Ben, yakın arkadaşım Ayşe Önal’ın sayesinde, acılardan acılara gark olan Rakel Dink’in de neler yaşadığını öğrendim...

Ahmet Taner Kışlalı hocamdı, Uğur Mumcu abim, Çetin Emeç müdürüm, Bahriye Üçok aile dostum, Metin Göktepe gazeteci tanıdığım...

Ben faili meçhullerin ailelerinin neler yaşadığını, nasıl bitmek bilmeyen kabuslarla dolu gecelerden geçtiklerini, hep bir yara, hep bir sıkılma, hep bir farklı olmanın acımsı tadında yaşadıklarını biliyorum...

***


Bu ülke Hrant Dink’ten, Abdi İpekçi’ye kendi öz evlatlarının, aydınlarının katillerini ve arkalarındaki kirli tezgahları ortaya çıkarmadan, gerçek bir demokrasiye geçemez...

İnsanların katledildiği ülkelerde, konuşma hürriyetinin adı demokrasi olmaz...

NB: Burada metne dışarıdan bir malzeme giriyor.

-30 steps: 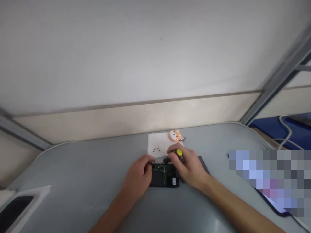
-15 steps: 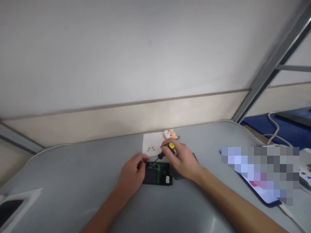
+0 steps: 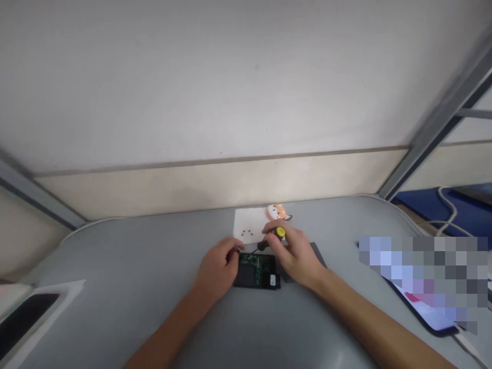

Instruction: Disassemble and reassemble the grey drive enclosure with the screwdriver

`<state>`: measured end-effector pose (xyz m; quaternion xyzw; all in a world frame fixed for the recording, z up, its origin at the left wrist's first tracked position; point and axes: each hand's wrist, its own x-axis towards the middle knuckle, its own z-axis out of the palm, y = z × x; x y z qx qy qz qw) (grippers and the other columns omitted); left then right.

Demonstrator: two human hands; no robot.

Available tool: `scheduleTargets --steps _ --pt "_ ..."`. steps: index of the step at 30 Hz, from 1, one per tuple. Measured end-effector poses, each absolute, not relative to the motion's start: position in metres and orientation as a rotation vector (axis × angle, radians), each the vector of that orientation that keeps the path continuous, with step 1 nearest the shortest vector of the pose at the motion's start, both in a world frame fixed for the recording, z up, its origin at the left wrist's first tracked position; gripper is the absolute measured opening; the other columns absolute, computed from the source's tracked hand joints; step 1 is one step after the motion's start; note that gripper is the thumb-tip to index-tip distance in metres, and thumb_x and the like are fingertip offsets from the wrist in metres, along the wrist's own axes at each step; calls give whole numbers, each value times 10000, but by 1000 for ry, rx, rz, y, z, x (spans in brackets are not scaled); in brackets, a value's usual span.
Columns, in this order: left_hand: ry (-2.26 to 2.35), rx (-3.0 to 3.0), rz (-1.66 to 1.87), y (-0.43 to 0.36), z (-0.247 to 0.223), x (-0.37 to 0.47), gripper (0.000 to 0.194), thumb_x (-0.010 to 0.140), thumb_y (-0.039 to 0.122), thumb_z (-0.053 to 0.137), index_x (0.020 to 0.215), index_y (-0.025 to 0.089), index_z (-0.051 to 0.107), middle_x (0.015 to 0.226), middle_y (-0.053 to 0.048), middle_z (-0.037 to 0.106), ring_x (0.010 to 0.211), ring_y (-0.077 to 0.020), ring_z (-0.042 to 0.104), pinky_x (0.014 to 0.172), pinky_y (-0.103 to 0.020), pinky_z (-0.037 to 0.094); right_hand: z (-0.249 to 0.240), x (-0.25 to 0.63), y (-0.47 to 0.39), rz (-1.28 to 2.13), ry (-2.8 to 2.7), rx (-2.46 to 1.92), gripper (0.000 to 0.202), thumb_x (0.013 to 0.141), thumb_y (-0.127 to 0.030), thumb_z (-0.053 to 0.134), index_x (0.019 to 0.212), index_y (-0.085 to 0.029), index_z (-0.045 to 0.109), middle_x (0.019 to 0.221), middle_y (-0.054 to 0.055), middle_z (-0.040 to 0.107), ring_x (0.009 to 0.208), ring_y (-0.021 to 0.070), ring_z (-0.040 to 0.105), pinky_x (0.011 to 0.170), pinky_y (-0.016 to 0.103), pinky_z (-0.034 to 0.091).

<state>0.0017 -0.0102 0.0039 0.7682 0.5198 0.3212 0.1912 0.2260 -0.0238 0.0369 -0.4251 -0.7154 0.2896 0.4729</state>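
Observation:
A black device with an exposed green circuit board (image 3: 258,270) lies on the grey table. My left hand (image 3: 219,266) is closed on its left edge, thumb and fingers near the top left corner. My right hand (image 3: 298,253) grips a dark screwdriver with a yellow end (image 3: 280,232). The thin shaft slants down to the left, its tip at the board's upper left part. Behind the device, several small dark screws (image 3: 247,232) lie on a white paper (image 3: 246,218). A dark flat panel (image 3: 318,254) is partly hidden under my right hand.
An orange and white animal-face trinket (image 3: 277,211) sits at the paper's back right corner. On the right are a phone (image 3: 434,315), partly blurred out, and white cables (image 3: 449,210). A black flat object (image 3: 28,315) rests on white sheets at left. The wall bounds the table's back.
The whole view has shifted, so the table items appear slightly further right. Both hands keep their places at the device, and the screwdriver tip remains at the board's upper left.

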Motion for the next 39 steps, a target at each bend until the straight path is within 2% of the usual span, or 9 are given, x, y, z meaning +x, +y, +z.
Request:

İnsanlar konuştukları, yazdıkları için öldürülüyorlarsa ve niye öldürüldükleri, hangi kirli emellere alet oldukları ortaya çıkartılamıyorsa, demokrasi yaşatılmıyor demektir bu ülkede...

Demokrasi sandık değildir sadece...

Demokrasi, öldürülmemektir, yaşamaktır, özgürce konuşmaktır, kardeşçe haykırmaktır...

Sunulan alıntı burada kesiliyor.